▶ [What you will do]: Up through the line that contains "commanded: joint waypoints", retype the entries exactly, beginning at the very first line.

▶ [Dataset]:
|---|

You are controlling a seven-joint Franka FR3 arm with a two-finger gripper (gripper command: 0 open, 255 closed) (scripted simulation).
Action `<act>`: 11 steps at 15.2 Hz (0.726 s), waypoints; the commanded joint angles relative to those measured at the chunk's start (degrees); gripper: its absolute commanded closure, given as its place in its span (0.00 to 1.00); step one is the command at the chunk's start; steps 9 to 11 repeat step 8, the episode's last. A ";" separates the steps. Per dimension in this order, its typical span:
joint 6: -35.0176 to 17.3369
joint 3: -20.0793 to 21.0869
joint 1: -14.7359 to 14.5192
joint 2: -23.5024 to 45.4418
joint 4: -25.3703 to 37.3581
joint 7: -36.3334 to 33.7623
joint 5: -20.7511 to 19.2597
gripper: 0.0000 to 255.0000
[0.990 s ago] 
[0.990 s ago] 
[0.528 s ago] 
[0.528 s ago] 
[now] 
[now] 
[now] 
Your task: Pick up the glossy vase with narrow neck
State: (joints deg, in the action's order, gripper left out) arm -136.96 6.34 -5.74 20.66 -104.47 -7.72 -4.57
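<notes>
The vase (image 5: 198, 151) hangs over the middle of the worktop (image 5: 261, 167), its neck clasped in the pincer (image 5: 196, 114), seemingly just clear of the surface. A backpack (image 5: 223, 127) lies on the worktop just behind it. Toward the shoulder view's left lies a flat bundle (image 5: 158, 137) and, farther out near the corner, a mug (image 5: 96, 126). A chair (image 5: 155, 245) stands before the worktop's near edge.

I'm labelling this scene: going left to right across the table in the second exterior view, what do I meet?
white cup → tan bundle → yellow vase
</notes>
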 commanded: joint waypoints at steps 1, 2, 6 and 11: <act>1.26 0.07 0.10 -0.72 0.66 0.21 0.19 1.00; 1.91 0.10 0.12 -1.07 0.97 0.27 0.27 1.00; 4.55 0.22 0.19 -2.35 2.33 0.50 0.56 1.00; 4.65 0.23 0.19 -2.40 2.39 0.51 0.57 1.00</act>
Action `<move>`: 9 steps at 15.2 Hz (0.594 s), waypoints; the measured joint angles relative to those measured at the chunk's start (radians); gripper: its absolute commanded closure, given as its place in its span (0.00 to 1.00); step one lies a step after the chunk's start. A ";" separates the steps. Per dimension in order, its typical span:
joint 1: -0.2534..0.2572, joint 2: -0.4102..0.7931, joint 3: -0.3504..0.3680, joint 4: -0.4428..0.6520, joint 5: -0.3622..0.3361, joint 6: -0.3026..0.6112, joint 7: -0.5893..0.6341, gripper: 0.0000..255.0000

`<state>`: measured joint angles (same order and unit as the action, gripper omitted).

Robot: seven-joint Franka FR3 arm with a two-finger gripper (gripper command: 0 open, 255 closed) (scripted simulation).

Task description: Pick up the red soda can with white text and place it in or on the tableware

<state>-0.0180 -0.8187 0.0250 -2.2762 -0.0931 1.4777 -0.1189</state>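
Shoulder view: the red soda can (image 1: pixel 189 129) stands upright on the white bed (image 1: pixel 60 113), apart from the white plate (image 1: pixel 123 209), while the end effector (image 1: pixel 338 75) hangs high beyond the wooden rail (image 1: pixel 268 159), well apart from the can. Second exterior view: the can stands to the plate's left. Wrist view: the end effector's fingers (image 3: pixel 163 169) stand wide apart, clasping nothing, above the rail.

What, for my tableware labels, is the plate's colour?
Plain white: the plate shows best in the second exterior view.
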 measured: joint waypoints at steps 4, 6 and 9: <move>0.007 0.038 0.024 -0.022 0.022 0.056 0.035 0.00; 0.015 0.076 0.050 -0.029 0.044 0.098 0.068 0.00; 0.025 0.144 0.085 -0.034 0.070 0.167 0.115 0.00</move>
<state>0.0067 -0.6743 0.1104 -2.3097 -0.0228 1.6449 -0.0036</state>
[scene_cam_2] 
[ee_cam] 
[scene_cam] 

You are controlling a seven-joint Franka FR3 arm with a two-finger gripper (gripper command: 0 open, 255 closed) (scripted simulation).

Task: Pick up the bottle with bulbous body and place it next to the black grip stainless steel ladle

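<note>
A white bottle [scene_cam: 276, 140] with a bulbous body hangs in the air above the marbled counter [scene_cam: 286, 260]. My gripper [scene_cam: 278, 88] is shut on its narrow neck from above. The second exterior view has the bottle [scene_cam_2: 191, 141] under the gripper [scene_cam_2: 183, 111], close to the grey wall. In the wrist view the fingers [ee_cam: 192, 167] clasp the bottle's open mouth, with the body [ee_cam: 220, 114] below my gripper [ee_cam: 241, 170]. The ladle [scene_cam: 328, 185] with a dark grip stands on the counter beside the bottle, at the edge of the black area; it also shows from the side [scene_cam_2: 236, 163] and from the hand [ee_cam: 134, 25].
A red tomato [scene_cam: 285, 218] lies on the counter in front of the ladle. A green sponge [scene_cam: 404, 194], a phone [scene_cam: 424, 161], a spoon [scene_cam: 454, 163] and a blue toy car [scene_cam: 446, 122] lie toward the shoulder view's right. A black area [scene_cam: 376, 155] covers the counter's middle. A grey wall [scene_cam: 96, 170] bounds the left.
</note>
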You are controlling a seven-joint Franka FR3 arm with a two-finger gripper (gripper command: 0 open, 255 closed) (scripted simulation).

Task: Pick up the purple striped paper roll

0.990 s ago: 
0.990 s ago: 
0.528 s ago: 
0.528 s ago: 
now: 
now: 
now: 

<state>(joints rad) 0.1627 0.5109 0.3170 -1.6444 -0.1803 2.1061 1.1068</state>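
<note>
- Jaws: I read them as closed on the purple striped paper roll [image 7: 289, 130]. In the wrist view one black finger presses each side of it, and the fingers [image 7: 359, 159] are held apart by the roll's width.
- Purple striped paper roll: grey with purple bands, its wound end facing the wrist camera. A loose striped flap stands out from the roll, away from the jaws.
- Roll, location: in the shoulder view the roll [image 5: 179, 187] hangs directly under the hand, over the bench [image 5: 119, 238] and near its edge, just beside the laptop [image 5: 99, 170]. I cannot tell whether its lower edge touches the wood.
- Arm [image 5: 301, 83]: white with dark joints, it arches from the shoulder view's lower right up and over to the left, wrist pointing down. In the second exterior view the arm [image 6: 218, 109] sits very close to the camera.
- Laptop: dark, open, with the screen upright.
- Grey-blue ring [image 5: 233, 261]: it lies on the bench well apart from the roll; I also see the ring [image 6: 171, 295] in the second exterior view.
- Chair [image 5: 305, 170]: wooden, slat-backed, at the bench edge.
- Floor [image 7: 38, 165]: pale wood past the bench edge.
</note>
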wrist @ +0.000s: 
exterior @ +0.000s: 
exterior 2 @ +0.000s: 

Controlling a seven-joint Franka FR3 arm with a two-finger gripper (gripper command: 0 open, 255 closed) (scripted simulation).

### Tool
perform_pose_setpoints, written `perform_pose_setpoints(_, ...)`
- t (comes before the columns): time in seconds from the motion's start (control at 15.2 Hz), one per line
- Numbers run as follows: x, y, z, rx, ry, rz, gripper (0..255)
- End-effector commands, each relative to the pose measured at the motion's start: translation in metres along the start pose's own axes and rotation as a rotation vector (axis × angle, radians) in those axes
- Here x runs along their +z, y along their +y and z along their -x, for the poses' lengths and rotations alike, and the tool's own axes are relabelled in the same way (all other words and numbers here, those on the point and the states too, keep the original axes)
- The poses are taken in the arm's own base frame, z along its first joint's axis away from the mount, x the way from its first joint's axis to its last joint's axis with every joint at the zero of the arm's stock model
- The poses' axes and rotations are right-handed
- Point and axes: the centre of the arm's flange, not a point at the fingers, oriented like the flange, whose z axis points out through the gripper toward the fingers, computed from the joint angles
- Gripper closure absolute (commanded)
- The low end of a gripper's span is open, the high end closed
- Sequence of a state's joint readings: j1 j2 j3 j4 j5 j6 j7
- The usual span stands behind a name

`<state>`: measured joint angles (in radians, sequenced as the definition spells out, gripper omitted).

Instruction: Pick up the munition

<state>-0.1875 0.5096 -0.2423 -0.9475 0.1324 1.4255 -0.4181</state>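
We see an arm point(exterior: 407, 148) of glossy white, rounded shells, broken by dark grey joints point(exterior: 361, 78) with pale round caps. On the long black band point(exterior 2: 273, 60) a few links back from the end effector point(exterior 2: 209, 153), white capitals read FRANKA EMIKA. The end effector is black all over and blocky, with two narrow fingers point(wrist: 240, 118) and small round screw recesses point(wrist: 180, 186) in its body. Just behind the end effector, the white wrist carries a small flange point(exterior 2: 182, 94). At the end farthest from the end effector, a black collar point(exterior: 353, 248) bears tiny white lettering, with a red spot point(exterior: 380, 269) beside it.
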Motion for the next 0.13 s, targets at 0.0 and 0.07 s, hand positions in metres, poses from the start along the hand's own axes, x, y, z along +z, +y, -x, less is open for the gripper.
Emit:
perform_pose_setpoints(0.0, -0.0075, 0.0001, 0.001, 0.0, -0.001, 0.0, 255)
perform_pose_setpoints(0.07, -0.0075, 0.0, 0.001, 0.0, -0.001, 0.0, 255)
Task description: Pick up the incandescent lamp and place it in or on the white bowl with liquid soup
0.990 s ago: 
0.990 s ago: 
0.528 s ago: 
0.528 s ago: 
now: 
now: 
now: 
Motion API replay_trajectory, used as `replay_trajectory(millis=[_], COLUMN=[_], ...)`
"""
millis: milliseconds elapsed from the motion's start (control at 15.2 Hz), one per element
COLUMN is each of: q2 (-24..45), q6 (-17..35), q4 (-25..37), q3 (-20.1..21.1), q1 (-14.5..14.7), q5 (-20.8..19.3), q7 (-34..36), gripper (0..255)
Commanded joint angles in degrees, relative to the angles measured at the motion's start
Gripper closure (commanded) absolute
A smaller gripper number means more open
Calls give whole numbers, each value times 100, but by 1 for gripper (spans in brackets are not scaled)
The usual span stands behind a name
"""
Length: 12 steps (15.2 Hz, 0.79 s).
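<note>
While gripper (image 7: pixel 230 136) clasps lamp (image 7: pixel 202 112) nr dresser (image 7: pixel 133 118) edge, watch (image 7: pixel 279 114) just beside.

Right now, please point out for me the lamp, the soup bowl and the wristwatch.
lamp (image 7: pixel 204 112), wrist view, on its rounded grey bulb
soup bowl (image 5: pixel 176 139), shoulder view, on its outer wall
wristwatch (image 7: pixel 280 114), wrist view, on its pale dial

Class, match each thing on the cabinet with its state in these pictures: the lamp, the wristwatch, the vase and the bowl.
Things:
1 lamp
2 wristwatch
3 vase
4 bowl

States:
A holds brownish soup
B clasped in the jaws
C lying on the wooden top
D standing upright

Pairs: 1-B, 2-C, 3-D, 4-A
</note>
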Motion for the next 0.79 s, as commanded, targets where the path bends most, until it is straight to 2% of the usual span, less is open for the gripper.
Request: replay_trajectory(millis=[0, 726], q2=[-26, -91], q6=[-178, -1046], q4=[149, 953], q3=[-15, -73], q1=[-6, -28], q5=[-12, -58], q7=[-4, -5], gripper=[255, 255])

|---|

▶ [Reply]:
You are controlling a seven-joint Franka FR3 arm with a two-finger gripper (gripper command: 0 open, 255 closed) (scripted simulation).
Action `<act>`: 11 steps at 15.2 Hz (0.726 s), waypoints; the commanded joint angles relative to those measured at the chunk's start (degrees); gripper: its absolute commanded closure, given as its place in its span (0.00 to 1.00); step one is the command at the chunk's start; steps 9 to 11 repeat step 8, the episode's last. A ";" separates the steps. Per dimension in this order, its typical span:
joint 6: -35.0176 to 17.3369
joint 3: -20.0793 to 21.0869
joint 1: -14.7359 to 14.5192
joint 2: -23.5024 to 45.4418
joint 4: -25.3703 to 37.3581
joint 7: -36.3334 to 33.7623
joint 5: -20.7511 to 19.2597
gripper: 0.0000 to 255.0000
[0.990 s ago] 
[0.990 s ago] 
[0.528 s ago] 
[0.528 s ago] 
[now] 
[now] 
[now] 
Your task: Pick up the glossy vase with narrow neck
State: (joints deg, in the action's order, gripper left out) arm -136.96 6.34 -5.74 20.66 -104.47 -7.72 -4.57
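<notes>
The vase (image 5: 198, 151) hangs over the middle of the worktop (image 5: 261, 167), its neck clasped in the pincer (image 5: 196, 114), seemingly just clear of the surface. A backpack (image 5: 223, 127) lies on the worktop just behind it. Toward the shoulder view's left lies a flat bundle (image 5: 158, 137) and, farther out near the corner, a mug (image 5: 96, 126). A chair (image 5: 155, 245) stands before the worktop's near edge.

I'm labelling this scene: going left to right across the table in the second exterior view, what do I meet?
white cup → tan bundle → yellow vase
</notes>
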 commanded: joint waypoints at steps 1, 2, 6 and 11: <act>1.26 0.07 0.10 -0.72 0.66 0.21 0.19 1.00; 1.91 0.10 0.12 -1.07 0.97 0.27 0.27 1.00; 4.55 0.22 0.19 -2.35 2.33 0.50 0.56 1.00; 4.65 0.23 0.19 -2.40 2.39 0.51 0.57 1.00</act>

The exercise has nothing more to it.